> **WORK TO BE COMPLETED**: The answer must be every line below that contains the string "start".

[Collection entries]
▬▬▬▬▬▬▬▬▬▬

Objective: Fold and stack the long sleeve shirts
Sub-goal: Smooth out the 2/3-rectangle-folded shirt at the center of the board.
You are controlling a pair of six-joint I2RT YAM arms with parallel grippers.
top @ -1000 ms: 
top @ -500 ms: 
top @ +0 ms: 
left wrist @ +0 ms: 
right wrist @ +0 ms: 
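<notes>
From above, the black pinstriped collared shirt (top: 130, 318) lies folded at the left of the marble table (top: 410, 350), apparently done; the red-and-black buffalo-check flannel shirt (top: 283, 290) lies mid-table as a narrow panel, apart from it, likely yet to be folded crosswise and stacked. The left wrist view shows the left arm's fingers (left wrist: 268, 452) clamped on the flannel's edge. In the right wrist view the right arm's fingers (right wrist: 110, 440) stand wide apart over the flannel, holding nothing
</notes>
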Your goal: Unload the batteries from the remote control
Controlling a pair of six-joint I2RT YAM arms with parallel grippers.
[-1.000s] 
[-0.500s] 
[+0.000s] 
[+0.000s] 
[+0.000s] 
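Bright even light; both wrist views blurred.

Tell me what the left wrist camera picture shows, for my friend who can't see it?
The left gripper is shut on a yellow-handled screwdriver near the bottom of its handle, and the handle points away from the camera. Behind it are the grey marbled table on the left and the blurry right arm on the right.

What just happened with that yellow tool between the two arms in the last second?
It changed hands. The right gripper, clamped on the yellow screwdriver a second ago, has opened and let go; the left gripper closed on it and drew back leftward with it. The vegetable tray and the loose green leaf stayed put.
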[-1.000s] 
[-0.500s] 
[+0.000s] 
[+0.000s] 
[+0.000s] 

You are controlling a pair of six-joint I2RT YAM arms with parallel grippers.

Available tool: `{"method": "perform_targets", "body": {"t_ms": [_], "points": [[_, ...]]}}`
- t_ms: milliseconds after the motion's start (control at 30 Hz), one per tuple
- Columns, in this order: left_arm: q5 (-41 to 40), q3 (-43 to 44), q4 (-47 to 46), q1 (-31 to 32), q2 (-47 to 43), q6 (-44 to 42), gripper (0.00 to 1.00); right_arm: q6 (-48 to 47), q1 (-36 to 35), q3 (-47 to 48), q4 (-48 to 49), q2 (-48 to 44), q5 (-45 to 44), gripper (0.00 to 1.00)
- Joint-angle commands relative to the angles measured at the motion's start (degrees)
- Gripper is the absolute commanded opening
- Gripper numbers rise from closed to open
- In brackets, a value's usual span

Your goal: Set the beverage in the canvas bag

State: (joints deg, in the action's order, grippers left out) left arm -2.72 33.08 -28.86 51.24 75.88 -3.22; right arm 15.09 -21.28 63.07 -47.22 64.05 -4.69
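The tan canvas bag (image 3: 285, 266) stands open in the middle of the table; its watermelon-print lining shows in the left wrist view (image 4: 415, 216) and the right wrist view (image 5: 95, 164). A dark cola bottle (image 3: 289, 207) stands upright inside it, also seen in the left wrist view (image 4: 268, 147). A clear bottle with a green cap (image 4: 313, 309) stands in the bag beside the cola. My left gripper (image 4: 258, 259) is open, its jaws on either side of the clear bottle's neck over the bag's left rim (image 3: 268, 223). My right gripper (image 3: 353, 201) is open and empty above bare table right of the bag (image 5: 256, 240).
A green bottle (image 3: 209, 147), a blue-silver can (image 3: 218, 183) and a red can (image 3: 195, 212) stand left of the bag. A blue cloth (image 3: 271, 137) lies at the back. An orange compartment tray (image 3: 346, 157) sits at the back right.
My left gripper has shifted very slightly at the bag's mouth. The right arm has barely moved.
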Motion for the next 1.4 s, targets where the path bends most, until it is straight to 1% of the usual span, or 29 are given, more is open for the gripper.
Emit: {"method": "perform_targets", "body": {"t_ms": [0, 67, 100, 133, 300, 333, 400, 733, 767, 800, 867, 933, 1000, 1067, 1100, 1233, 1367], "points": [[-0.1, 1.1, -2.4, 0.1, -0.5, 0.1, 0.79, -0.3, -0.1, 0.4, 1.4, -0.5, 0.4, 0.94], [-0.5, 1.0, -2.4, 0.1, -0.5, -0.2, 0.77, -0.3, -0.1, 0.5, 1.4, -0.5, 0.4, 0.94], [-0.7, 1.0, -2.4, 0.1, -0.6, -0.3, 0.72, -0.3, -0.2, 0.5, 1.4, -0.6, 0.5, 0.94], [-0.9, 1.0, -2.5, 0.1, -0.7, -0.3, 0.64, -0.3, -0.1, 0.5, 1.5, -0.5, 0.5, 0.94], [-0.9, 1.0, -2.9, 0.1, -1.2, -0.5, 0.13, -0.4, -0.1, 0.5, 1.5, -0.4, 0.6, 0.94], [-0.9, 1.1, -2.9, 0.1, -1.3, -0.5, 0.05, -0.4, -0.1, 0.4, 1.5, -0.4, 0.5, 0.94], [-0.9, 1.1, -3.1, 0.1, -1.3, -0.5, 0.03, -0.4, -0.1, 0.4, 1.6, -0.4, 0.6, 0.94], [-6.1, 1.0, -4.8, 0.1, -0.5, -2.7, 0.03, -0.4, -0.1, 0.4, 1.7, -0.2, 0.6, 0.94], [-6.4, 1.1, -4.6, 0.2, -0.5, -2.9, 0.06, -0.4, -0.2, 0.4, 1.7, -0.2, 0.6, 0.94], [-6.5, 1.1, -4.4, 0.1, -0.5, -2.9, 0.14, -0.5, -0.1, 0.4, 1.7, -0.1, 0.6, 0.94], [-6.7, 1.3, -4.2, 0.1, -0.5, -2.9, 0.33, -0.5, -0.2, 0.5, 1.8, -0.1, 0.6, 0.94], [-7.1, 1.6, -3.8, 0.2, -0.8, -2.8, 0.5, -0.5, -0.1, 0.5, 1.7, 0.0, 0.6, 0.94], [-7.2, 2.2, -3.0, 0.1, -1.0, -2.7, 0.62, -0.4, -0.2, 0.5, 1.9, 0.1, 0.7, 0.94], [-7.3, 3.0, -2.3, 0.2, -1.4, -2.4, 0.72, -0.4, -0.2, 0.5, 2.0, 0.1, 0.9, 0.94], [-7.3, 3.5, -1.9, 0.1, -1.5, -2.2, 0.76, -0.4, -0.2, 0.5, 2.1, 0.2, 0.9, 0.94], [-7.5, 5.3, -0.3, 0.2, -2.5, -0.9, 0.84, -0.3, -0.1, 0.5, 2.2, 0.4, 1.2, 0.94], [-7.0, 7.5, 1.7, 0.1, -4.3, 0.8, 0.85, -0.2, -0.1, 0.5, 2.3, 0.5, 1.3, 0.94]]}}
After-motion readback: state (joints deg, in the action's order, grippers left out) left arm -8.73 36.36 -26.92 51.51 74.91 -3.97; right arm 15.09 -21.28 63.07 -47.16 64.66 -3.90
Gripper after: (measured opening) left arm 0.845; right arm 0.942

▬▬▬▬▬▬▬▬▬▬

> **SOLUTION FOR THIS PROBLEM**:
- t_ms: milliseconds after the motion's start (control at 30 Hz), one per tuple
- Joint-angle commands relative to the angles measured at the motion's start (degrees)

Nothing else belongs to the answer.